## How to complete this task
Give all the lines below again, exactly, with no pictures.

## Dataset extract
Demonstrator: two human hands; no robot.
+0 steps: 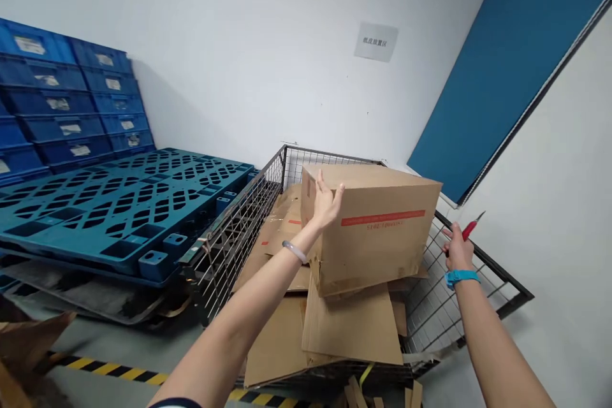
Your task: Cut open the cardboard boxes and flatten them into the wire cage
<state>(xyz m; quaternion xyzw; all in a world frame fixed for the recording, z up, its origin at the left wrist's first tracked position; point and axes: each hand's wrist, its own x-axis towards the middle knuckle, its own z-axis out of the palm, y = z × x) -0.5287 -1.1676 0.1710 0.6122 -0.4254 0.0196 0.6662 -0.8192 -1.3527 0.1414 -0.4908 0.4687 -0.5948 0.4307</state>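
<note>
Holding the cardboard box [377, 229] by its left top corner with my left hand [326, 204], fingers spread flat on the side panel and thumb hooked over the top edge. It's a press-and-pinch hold on the box, not a closed fist. The box sits tilted over the wire cage [248, 204], resting on the flattened cardboard sheets [351, 325] piled inside, open flaps hanging down at the bottom. A red stripe with upside-down print runs across the face toward me.

My right hand [458, 250] is closed around a red-handled cutter [472, 227], tip pointing up and away to the right. It is near the box's right edge, not touching it, above the cage's far rail. Blade state: too small to tell.

To do this well, I judge the box needs steadying with the left palm so it doesn't slide off the stack, and the cutter tip should stay turned away from the left wrist and bracelet [294, 250]. One-corner hold looks weak; the box could pivot.

Pose: left arm long, reaching forward and up from the lower left, wrist bent back slightly. Right arm extended from the lower right, wrist straight, blue wristband [460, 277] showing.

Blue pallets [115, 204] sit left of the cage, blue crates [62, 102] stacked behind.
</note>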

## Task solution
Demonstrator: two human hands; no robot.
+0 steps: 
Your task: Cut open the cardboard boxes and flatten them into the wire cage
<state>(xyz m; quaternion xyzw; all in a world frame fixed for the recording, z up, its origin at the left wrist's first tracked position; point and axes: each hand's wrist, its own x-axis towards the middle knuckle, its own z-axis out of the palm, y = z × x) -0.5287 -1.1676 0.1710 0.6122 -0.4254 0.0196 0.6662 -0.8192 -1.3527 0.1414 -0.4908 0.4687 -0.5948 0.4307</state>
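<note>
Holding the cardboard box [377, 229] by its left top corner with my left hand [326, 204], fingers spread flat on the side panel and thumb hooked over the top edge. It's a press-and-pinch hold on the box, not a closed fist. The box sits tilted over the wire cage [248, 204], resting on the flattened cardboard sheets [351, 325] piled inside, open flaps hanging down at the bottom. A red stripe with upside-down print runs across the face toward me.

My right hand [458, 250] is closed around a red-handled cutter [472, 227], tip pointing up and away to the right. It is near the box's right edge, not touching it, above the cage's far rail. Blade state: too small to tell.

To do this well, I judge the box needs steadying with the left palm so it doesn't slide off the stack, and the cutter tip should stay turned away from the left wrist and bracelet [294, 250]. One-corner hold looks weak; the box could pivot.

Pose: left arm long, reaching forward and up from the lower left, wrist bent back slightly. Right arm extended from the lower right, wrist straight, blue wristband [460, 277] showing.

Blue pallets [115, 204] sit left of the cage, blue crates [62, 102] stacked behind.
</note>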

The output above is complete as it stands.